Brief: Among these entries, how many lines have the string "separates" in them? Only the number is needed.
-- Supplied records follows --
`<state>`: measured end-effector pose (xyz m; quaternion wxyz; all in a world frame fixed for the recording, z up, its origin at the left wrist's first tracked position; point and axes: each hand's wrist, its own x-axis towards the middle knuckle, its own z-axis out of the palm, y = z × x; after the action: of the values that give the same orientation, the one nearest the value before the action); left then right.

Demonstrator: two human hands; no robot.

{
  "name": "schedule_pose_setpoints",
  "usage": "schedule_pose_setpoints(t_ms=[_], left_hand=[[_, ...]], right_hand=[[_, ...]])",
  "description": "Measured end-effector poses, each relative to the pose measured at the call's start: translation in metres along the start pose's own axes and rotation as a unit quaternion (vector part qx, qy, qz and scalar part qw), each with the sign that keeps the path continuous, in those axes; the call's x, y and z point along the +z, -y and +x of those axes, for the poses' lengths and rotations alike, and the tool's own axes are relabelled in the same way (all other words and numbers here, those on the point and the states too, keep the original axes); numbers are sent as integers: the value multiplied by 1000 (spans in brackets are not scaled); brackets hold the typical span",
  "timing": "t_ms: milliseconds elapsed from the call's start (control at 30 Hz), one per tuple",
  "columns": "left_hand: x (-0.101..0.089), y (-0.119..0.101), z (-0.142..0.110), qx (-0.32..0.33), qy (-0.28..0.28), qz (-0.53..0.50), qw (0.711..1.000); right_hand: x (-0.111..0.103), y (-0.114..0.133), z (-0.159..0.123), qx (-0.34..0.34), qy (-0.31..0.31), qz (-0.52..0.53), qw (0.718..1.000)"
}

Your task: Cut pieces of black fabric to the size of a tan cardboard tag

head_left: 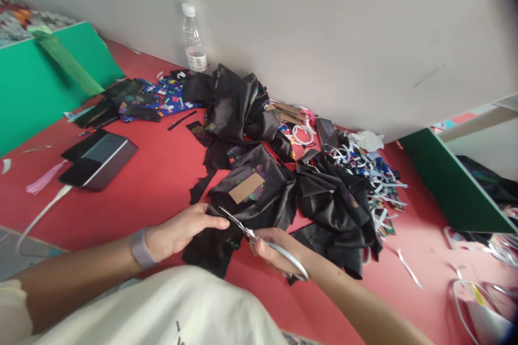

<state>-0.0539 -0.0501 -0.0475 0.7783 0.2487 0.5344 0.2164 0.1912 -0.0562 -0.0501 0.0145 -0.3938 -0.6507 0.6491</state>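
In the head view, the scissors (247, 232) lie at lower centre, on the black cloth (275, 172), their tips just beside the left thumb; a careless closing of the blades could nick it. The tan card strip (246, 188) rests loose on the cloth near frame centre, so a tug on the edge might shift it, and the bunched folds could bring a second layer between the blades.

The left hand (180, 233), lower left of centre, appears to pinch the cloth's edge, thumb pointing right. The right hand (279, 250) grips the scissors' handles, its forearm slanting from the lower right, blades aimed up and left.
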Motion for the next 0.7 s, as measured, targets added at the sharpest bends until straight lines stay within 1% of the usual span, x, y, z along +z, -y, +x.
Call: schedule_pose_setpoints(t_ms=[200, 467, 600, 700], left_hand=[[-1, 2, 0, -1, 6, 0, 1000], [1, 0, -1, -1, 14, -10, 1000], [0, 0, 0, -1, 22, -10, 1000], [0, 1, 1, -1, 26, -13, 1000]], right_hand=[[0, 1, 3, 20, 1, 13, 1000], [1, -1, 7, 26, 5, 22, 999], [1, -1, 10, 43, 13, 43, 998], [1, 0, 10, 32, 8, 41, 999]])
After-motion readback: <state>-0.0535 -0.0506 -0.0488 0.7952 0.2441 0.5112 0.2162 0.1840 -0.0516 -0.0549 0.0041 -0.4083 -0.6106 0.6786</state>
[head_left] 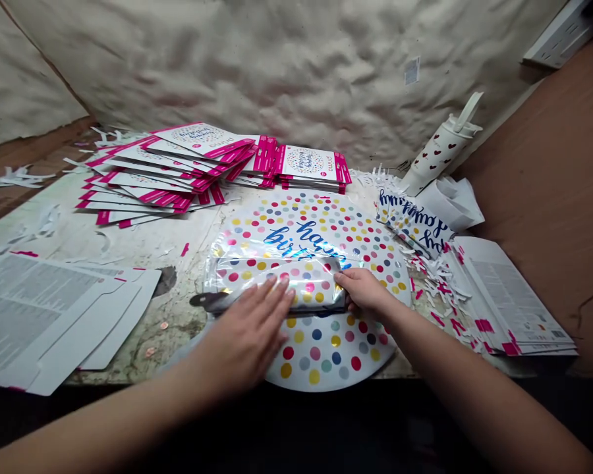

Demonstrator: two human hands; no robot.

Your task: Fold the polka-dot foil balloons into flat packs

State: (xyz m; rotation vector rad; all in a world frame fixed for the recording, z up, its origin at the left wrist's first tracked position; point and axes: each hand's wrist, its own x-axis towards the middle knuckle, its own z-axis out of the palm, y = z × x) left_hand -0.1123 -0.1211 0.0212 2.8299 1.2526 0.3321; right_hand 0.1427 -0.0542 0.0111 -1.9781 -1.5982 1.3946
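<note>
From my distant place, I see a folded foil bundle [277,280] lying across a dotted foil sheet [336,224], which is spread on the counter [178,339] in front of me. I cannot tell surely whether both are one piece or whether more than one sheet lies there. The two hands are apart: my left hand [254,322] lies with its fingers extended and pressed on the near left part of the bundle, and my right hand [363,289] pinches its right end, the thumb on top. A dark flat strip [210,301] comes out at the left end. I judge that the folding is partly done, because the bundle is narrow and rather flat, but the wide sheet around it is open, with its lettering partly covered. Behind it, a large pile of printed packets [207,141] and a smaller stack [309,164] look finished, though their inside is hidden. Flat cards [44,316] at the left and more cards [514,289] at the right seem unused. Paper shreds [445,289] lie beside the sheet, below the heart-patterned tumbler [432,158].
</note>
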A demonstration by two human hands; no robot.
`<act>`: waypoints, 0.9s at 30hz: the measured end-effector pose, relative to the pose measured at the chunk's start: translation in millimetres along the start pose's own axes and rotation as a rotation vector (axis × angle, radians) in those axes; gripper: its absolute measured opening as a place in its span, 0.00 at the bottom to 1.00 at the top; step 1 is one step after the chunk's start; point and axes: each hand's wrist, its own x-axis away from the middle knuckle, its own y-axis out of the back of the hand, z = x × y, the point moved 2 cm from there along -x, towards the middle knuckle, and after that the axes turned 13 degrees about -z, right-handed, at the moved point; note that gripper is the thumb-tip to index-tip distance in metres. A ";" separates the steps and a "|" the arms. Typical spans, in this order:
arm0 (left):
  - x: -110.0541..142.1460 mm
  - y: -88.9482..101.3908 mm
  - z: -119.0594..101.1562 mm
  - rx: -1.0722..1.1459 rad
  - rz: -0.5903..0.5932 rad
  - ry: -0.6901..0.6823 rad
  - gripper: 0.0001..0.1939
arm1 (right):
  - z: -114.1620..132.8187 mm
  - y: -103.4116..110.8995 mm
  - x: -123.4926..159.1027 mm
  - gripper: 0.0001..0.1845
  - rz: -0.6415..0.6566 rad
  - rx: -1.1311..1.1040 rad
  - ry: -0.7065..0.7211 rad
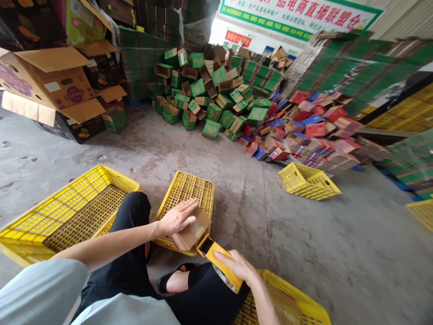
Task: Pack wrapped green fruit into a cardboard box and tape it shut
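A small brown cardboard box rests on an upturned yellow plastic crate in front of me. My left hand lies on top of the box with its fingers stretched out. My right hand grips a yellow tape dispenser, whose front end meets the near right edge of the box. A roll of tape shows in the dispenser's side, partly hidden by my fingers.
A yellow crate stands on my left; another crate at my right holds cardboard. One more crate sits farther off. Heaps of green boxes and red and blue boxes lie beyond. Large cartons stand at left.
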 end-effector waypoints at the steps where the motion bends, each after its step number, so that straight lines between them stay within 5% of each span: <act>1: 0.8 1.1 6.2 0.009 -0.028 0.119 0.37 | 5.2 -0.8 -2.5 0.29 0.007 0.014 0.005; 4: 3.5 5.8 26.9 0.124 0.022 0.532 0.42 | 20.4 -3.1 -5.6 0.28 0.016 0.019 0.027; 7: 4.2 9.8 39.1 0.341 0.147 0.769 0.45 | 31.6 -6.8 -4.5 0.27 -0.026 -0.011 0.064; 16: 17.3 9.7 31.4 0.705 0.096 0.978 0.48 | 43.9 5.3 12.4 0.27 -0.096 0.013 0.071; 22: 28.8 -27.8 39.9 0.904 0.049 1.093 0.53 | 58.0 32.3 11.1 0.27 -0.058 0.094 0.094; 27: 41.1 -40.1 68.4 0.864 0.054 1.095 0.54 | 73.9 16.8 -17.0 0.26 -0.006 0.093 0.062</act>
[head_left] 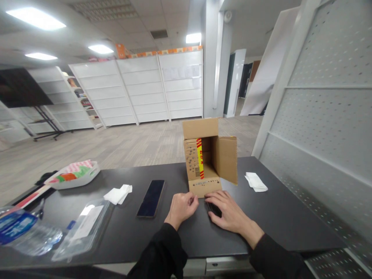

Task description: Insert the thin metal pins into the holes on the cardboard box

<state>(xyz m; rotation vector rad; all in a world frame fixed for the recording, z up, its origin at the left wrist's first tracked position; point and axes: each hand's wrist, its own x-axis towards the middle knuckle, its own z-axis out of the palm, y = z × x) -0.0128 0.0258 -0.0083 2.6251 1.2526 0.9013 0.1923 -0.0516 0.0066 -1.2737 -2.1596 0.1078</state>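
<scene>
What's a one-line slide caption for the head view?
Left hand curled, right hand alongside, by an open cardboard box on a dark table, phone lying to the left.

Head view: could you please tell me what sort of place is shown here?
Probably an office or workroom: tall white shelving units stand in a row across the floor, bright light panels sit in the ceiling, and a large black screen stands at the left.

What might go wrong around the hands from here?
The left hand is close to the phone, so a leftward sweep might knock it. The right hand is by the lower flap of the open cardboard box; a forward push could shift the box. The right-side flap juts outward and might get bumped.
</scene>
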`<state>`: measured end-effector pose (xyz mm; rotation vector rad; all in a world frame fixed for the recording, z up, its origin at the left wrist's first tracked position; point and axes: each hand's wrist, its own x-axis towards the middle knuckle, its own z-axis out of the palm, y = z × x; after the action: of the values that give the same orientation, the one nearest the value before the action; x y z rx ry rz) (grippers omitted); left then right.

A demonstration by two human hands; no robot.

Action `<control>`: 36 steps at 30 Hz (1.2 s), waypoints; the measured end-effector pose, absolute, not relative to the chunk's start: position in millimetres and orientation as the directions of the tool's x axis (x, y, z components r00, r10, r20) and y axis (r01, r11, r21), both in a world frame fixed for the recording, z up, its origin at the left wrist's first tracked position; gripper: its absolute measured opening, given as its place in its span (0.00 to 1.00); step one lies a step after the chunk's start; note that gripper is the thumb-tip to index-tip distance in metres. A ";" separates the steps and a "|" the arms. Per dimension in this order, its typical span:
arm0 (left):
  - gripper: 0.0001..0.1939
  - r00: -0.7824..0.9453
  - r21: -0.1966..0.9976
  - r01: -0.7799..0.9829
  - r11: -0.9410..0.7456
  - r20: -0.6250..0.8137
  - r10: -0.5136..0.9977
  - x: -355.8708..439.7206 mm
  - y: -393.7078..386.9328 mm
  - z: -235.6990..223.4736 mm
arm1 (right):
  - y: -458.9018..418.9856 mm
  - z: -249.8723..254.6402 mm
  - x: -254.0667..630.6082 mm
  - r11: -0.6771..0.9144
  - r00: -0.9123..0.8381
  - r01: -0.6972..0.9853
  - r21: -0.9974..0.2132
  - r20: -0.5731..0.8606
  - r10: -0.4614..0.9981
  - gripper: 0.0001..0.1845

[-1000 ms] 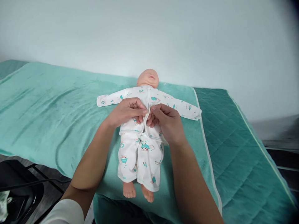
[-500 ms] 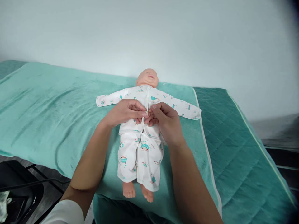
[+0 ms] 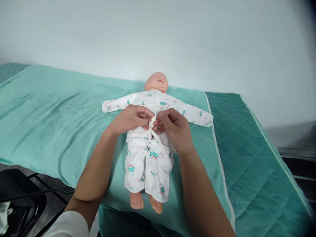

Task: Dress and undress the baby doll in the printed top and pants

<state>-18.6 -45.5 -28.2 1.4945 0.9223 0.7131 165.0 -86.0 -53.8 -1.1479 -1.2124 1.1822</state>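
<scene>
A baby doll point(image 3: 156, 82) lies on its back, dressed in a white printed shirt point(image 3: 145, 97) and matching pants point(image 3: 154, 164). Its sleeves stretch out to both sides, and its bare feet point toward me. Over the doll's belly, my left hand point(image 3: 133, 118) pinches one front edge of the shirt. Close beside it, my right hand point(image 3: 176, 128) pinches the other edge, fingers curled under the cloth. A small light fastening shows between the fingertips; whether it is joined I cannot tell. Below my hands the shirt's front edges part.
A light green blanket point(image 3: 61, 108) lies under the doll. To the right is a darker quilted cover point(image 3: 259, 158), its edge sloping down. A pale wall point(image 3: 158, 36) rises behind. At lower left stands a black chair point(image 3: 22, 204) with a cable across it.
My fingertips have shifted slightly at the shirt's front, showing more of the small fastening. Below them, the edges now part a little wider. The doll stays in place.
</scene>
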 end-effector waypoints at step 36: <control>0.11 0.381 0.983 0.151 -0.101 0.037 0.924 -14.3 -46.9 -30.6 | -81.0 -63.9 167.3 0.114 0.062 0.195 -0.974 0.128 0.990 0.09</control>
<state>-14.3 -46.9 -30.6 1.5412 0.9978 0.8814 167.3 -81.0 -63.9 -1.2890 -1.3471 0.9672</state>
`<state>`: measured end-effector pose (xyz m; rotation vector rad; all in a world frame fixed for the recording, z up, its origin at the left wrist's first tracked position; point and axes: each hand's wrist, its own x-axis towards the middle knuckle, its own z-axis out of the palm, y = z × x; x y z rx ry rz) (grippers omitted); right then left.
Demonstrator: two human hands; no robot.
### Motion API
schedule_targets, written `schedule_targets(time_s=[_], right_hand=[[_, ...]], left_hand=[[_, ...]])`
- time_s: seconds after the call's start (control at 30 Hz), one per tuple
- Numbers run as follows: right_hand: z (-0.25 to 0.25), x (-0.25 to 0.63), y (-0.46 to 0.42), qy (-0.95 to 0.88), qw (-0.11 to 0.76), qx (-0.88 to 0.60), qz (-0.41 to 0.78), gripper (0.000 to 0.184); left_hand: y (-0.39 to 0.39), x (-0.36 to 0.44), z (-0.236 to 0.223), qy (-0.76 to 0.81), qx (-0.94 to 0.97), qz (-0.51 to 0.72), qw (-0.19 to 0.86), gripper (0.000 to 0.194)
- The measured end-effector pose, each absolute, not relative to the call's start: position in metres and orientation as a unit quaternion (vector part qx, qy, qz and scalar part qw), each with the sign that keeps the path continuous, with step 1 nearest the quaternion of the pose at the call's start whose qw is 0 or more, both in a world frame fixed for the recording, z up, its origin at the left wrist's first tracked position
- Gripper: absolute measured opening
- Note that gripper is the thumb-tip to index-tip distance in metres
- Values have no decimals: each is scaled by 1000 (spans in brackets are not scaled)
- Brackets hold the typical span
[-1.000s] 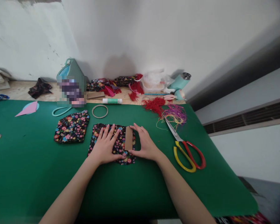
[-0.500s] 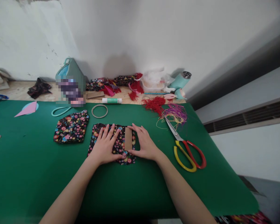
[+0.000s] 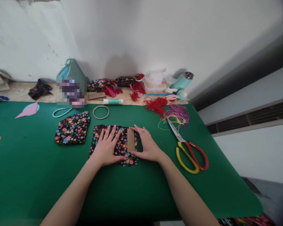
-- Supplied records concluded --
Response to the exercise: 2